Violenza maschile sulle donne, molestie sessuali, stalking, femminicidio, non diminuiscono, anzi i dati dimostrano che la pandemia ha aggravato il fenomeno. Viviamo quindi un attacco alle nostre conquiste, particolarmente pericoloso perché non sempre è riconoscibile, presentandosi in maniera surrettizia come affermazione di nuove libertà e perché avviene in un contesto di crisi della democrazia e della politica in cui non è più chiaro quali scelte possano fare i referenti istituzionali.

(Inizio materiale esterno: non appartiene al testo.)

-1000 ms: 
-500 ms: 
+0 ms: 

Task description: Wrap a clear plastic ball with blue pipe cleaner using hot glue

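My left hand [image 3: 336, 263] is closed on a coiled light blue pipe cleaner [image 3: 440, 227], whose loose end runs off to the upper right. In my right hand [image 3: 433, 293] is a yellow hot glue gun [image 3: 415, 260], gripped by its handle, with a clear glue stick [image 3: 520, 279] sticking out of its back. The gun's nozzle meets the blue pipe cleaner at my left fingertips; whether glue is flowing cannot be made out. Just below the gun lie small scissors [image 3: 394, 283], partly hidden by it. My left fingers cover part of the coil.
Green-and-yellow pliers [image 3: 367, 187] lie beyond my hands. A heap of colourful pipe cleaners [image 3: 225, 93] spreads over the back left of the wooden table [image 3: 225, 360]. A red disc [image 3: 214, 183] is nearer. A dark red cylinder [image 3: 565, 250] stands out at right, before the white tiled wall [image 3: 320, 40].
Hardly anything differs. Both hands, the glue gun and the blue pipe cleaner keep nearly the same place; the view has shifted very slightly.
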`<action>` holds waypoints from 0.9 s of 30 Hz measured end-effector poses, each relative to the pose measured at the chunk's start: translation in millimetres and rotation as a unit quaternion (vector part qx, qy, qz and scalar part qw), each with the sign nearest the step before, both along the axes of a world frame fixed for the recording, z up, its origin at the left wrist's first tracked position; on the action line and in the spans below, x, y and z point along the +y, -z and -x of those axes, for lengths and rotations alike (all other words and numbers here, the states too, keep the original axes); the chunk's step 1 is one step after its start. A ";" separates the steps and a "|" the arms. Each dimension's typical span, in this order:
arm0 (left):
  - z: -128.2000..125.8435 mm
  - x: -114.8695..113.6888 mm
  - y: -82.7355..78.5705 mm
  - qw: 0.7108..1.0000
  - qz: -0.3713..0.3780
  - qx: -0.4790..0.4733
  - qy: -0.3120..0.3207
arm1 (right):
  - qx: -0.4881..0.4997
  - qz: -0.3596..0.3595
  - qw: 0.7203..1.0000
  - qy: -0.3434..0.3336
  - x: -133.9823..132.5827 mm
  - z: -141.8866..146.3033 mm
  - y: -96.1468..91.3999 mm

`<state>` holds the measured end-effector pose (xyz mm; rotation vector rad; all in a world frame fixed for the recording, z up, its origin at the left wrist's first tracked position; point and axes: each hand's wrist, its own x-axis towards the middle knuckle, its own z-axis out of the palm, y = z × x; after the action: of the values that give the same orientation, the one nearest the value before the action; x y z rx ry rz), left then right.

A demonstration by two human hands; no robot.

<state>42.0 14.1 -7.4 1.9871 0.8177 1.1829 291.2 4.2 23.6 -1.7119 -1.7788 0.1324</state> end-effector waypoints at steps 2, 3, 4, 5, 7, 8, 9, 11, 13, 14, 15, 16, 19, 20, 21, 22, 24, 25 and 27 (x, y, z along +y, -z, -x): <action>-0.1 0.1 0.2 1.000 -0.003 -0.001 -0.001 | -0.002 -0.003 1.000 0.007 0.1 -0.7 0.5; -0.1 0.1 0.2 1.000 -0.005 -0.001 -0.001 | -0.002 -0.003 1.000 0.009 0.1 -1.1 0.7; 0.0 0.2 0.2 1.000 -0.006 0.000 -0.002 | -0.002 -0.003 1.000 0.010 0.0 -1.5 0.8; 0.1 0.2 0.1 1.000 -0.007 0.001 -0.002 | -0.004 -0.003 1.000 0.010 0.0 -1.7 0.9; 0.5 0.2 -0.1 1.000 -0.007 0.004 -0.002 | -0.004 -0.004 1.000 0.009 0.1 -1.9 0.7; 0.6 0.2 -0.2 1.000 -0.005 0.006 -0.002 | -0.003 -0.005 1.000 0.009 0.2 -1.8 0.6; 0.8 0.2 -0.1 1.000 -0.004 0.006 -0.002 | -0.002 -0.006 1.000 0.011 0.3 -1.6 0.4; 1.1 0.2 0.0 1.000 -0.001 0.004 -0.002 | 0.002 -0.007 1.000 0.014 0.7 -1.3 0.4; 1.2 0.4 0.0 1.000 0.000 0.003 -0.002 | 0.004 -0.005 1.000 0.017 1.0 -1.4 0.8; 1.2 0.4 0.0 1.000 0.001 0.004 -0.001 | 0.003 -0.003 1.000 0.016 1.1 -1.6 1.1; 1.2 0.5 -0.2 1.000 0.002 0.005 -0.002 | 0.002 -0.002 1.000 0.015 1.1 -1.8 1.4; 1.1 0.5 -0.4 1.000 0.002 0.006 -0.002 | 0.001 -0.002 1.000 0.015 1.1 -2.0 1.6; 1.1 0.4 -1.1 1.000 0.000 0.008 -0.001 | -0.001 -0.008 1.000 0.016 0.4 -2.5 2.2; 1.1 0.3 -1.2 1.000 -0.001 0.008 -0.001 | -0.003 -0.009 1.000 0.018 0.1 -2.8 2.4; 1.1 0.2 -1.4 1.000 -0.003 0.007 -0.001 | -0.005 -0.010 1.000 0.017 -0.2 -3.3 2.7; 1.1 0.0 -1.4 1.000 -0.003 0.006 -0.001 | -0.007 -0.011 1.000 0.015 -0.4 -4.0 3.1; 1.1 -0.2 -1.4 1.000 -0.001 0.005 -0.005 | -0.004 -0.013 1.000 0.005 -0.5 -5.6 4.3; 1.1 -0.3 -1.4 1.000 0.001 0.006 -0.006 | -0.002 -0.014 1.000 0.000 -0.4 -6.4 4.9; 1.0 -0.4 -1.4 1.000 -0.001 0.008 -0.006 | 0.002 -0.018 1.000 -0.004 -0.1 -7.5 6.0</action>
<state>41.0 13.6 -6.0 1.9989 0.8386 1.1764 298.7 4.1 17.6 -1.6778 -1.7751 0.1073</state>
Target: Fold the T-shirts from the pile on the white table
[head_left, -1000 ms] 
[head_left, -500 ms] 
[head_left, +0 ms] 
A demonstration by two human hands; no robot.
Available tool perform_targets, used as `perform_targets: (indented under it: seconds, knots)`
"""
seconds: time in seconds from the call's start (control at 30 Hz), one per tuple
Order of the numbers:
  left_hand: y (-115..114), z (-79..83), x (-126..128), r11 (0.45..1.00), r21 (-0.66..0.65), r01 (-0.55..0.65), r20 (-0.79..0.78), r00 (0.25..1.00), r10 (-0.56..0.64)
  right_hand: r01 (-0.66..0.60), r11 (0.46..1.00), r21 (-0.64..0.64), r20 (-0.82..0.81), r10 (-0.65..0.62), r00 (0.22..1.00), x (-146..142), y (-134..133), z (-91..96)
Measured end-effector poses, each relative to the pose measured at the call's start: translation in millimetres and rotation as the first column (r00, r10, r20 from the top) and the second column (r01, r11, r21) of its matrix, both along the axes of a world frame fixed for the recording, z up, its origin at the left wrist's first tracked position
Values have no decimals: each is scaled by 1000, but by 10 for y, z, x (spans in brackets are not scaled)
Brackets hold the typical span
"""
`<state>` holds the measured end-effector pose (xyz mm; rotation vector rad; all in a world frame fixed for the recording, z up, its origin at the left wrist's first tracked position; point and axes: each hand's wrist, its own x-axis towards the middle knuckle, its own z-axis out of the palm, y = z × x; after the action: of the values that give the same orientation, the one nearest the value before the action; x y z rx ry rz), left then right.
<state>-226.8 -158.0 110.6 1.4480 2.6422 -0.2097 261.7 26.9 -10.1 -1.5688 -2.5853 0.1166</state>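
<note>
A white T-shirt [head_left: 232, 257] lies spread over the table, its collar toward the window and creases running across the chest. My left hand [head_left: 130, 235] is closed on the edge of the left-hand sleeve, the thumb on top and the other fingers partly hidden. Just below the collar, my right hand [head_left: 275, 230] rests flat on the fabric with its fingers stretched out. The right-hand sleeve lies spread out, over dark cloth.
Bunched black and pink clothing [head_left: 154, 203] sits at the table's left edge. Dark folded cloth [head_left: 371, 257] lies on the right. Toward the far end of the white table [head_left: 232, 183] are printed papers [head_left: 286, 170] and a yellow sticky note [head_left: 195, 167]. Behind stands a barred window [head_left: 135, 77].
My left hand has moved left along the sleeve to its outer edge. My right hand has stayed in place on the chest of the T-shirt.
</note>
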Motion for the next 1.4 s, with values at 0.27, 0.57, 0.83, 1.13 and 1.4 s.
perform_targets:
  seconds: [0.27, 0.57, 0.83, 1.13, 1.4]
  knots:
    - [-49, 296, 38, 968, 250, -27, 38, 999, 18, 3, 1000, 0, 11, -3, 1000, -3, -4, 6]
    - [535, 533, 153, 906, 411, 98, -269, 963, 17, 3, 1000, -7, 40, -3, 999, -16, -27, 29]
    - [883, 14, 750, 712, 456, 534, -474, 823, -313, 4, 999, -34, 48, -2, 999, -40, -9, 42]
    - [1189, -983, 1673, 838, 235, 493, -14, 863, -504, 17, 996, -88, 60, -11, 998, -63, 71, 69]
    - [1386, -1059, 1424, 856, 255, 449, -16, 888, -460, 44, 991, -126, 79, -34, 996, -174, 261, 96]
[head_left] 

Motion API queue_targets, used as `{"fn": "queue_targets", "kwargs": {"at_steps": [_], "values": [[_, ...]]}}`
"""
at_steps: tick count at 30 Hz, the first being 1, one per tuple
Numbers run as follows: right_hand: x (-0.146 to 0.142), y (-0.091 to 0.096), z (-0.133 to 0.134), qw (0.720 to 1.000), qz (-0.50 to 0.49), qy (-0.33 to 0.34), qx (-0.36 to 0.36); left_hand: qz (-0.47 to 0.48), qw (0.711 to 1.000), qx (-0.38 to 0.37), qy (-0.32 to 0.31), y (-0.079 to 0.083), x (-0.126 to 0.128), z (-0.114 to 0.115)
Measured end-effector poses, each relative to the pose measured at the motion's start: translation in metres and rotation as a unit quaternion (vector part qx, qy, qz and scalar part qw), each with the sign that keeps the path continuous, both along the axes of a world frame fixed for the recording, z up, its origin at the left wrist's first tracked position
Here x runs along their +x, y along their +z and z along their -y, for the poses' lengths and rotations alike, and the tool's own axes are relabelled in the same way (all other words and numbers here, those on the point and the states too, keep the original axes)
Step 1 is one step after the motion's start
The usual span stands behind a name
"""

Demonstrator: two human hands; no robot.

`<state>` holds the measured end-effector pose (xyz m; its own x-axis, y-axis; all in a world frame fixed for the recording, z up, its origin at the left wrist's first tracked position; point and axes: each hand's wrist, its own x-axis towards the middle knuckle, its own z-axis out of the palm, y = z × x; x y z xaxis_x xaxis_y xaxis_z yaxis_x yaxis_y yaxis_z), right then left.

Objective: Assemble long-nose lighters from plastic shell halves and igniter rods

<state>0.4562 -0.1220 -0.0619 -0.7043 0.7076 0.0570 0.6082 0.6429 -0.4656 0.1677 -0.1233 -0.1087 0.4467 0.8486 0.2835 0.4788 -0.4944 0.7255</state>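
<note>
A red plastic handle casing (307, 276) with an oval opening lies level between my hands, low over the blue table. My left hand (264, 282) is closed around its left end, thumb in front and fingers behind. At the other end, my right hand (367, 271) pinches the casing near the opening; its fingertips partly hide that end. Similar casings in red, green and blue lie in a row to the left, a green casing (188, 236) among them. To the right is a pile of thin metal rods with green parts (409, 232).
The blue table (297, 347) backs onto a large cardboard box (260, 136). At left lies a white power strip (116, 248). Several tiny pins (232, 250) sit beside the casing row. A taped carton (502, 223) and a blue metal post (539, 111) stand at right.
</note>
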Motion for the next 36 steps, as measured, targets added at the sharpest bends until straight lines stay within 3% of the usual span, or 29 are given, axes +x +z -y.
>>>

Eppure la pandemia, portando tragicamente allo scoperto la fragilità e l’interdipendenza degli esseri umani, ha mostrato con chiarezza che siamo ad un punto di non ritorno in cui è urgente, per la difesa del pianeta, un cambio di civiltà.  Un cambio di civiltà di cui le donne possono/debbono farsi portatrici, contrastando l’illusione di onnipotenza e l’ossessione di dominio maschili.
La forza morale, l’attenzione, la relazione e la capacità di amore e di cura per le creature umane e per la natura possono essere i principi ispiratori di un altro ordine che prenda le mosse dall’esperienza storica delle donne, quella che è stata detta “opera femminile di civiltà”. Ce lo chiedono le giovani generazioni che, sulla scia di Greta Thunberg, pretendono salvaguardia dell’ambiente e giustizia sociale. Lo esigono i morti nel Mediterraneo e nelle frontiere dell’Europa, a cui rischiamo di assuefarci. Lo reclamano disperazione e sofferenza di popoli costretti da spietate oligarchie in guerre senza fine.

Nel nostro paese aumenta la spesa militare e siamo quasi incredule di fronte ai forti venti di guerra che soffiano nel cuore dell’Europa.
La premio Nobel Svetlana Aleksievic ha scritto “La guerra non ha un volto di donna”. È vero. Proprio per questo dobbiamo fare di tutto per fermare questa follia distruttiva.